We allow the user to load a pre-defined symbol table. We have a choice to make here. Should we allow access to the Python default symbol table? and if we do, what should form the root? The Python symbol table or what the user supplied?

Here, we assume that the default Python symbol table is the root.

We will discuss the OP statements later.

class PyMCInterpreter(PyMCInterpreter):
    def __init__(self, symtable, args):
        self.unaryop = UnaryOP
        self.binop = BinOP
        self.cmpop = CmpOP
        self.boolop = BoolOP

        self.symtable = Scope(parent=None, table=builtins.__dict__)
        self.symtable['sys'] = ast.Module(ast.Pass())
        setattr(self.symtable['sys'], 'argv', args)

        self.symtable = Scope(parent=self.symtable, table=symtable)

The following statements use symbol table.

Name(identifier id, expr_context ctx)

Retrieving a referenced symbol is simple enough.

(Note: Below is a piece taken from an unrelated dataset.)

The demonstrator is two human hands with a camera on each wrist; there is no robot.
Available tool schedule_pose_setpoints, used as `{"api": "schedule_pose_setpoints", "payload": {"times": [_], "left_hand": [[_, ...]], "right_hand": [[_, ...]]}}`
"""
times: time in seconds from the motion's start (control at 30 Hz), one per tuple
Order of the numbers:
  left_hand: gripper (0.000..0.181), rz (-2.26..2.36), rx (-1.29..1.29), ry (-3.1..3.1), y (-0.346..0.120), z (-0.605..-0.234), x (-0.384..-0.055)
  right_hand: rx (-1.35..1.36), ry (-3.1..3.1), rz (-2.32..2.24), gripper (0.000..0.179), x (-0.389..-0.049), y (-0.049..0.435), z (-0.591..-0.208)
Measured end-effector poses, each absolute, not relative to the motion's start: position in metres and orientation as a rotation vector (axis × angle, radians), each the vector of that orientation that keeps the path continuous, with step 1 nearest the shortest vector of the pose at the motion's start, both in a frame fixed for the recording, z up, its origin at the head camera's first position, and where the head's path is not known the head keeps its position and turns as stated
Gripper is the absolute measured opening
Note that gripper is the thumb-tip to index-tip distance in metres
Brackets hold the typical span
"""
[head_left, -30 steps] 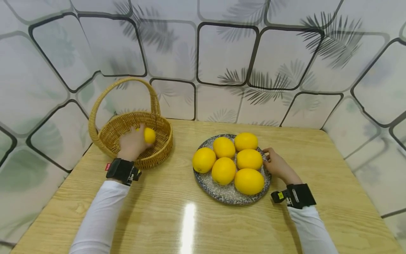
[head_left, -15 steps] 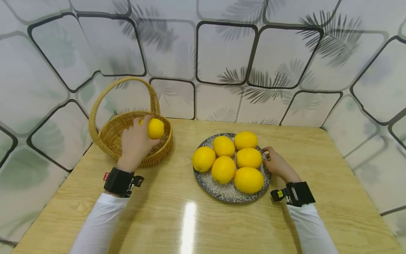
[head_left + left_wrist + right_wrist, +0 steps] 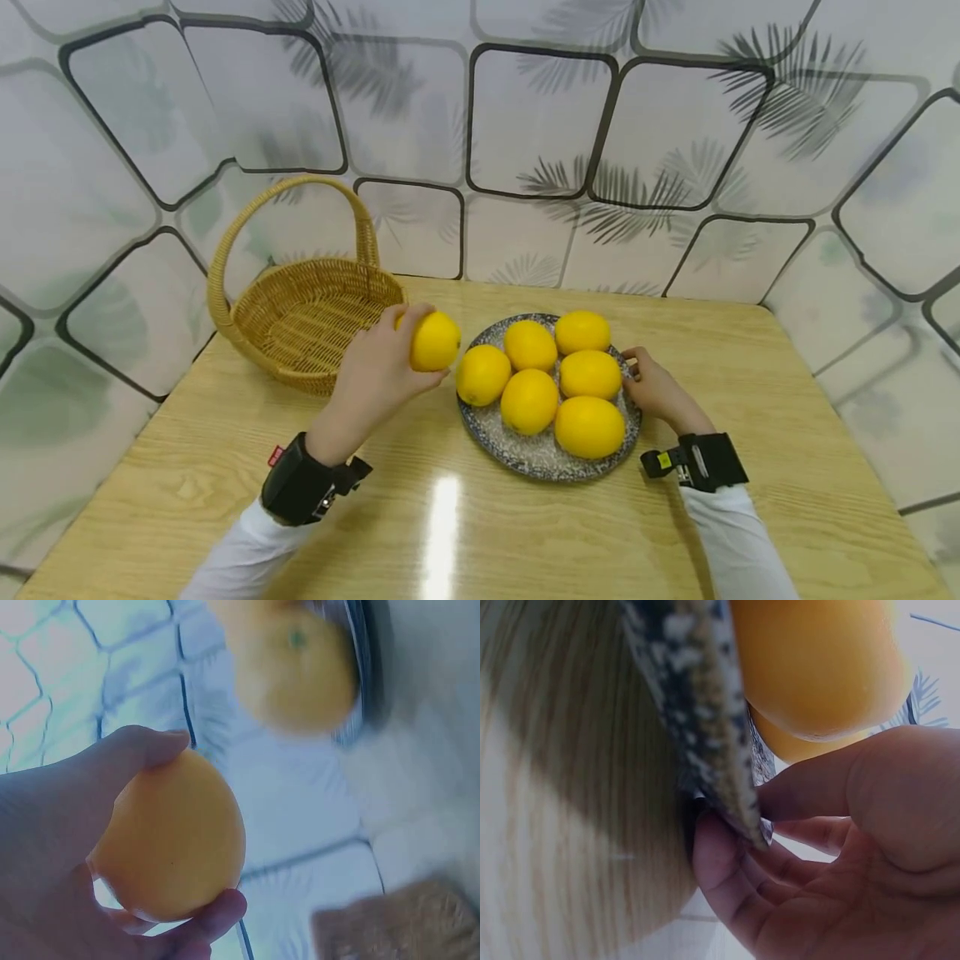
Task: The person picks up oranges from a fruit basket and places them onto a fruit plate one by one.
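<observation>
My left hand (image 3: 373, 371) grips an orange (image 3: 437, 342) above the table, between the basket and the plate. In the left wrist view the thumb and fingers curl round that orange (image 3: 176, 840). A round speckled plate (image 3: 536, 458) holds several more oranges (image 3: 589, 427). My right hand (image 3: 660, 393) pinches the plate's right rim. In the right wrist view the thumb lies over the rim (image 3: 724, 742) and a finger (image 3: 716, 851) is underneath it. The wicker basket (image 3: 311, 329) at the left has nothing visible inside.
The basket's tall arched handle (image 3: 296, 185) rises near the back wall. A patterned wall covering (image 3: 536, 125) stands behind and beside the wooden table (image 3: 390, 533). Each wrist wears a black camera band (image 3: 300, 483).
My left hand has lifted the orange out of the basket and carried it right, close to the plate's left edge. My right hand stays at the plate's rim.
</observation>
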State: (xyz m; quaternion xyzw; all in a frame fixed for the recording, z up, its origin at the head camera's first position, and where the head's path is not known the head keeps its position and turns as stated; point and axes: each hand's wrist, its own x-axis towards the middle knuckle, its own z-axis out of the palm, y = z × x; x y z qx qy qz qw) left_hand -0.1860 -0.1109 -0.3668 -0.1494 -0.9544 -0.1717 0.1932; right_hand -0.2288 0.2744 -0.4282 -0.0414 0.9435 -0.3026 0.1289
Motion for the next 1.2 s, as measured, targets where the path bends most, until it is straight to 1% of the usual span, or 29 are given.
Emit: {"api": "schedule_pose_setpoints", "payload": {"times": [0.1, 0.27, 0.7, 1.2], "left_hand": [[0.076, -0.494, -0.493, -2.671, -0.096, -0.373, -0.177], [0.08, -0.463, -0.59, -2.718, -0.075, -0.384, -0.165], [0.084, -0.352, -0.774, -2.808, -0.042, -0.398, -0.141], [0.082, -0.196, -0.929, -2.787, -0.026, -0.425, -0.135]], "right_hand": [[-0.111, 2.739, -0.889, 0.049, -0.228, 0.274, -0.427], [-0.104, 2.742, -0.895, 0.049, -0.229, 0.274, -0.427], [-0.122, 2.748, -0.894, 0.048, -0.228, 0.275, -0.426], [-0.12, 2.734, -0.915, 0.052, -0.229, 0.279, -0.428]]}}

class PyMCInterpreter(PyMCInterpreter):
    def on_name(self, node):
        return self.symtable[node.id]
Assign(expr* targets, expr value)

Python allows multi-target assignments. The problem is that, the type of the value received may be different based on whether the statement is multi-target or single-target. Hence, we split both kinds.

class PyMCInterpreter(PyMCInterpreter):
    def on_assign(self, node):
        value = self.walk(node.value)
        tgts = [t.id for t in node.targets]
        if len(tgts) == 1:
            self.symtable[tgts[0]] = value
        else:
            for t,v in zip(tgts, value):
                self.symtable[t] = v
Call(expr func, expr* args, keyword* keywords)

During function calls, we need to make sure that the functions that are implemented in C are proxied directly.

For others, we want to correctly bind the arguments and create a new scope. The big question is how should the scopes be nested. We use lexical scopes. So, we recover the symbol table used at the time of definition, use it for the call, and reset it back to the current one after the call.

Note that we handle the return exception here.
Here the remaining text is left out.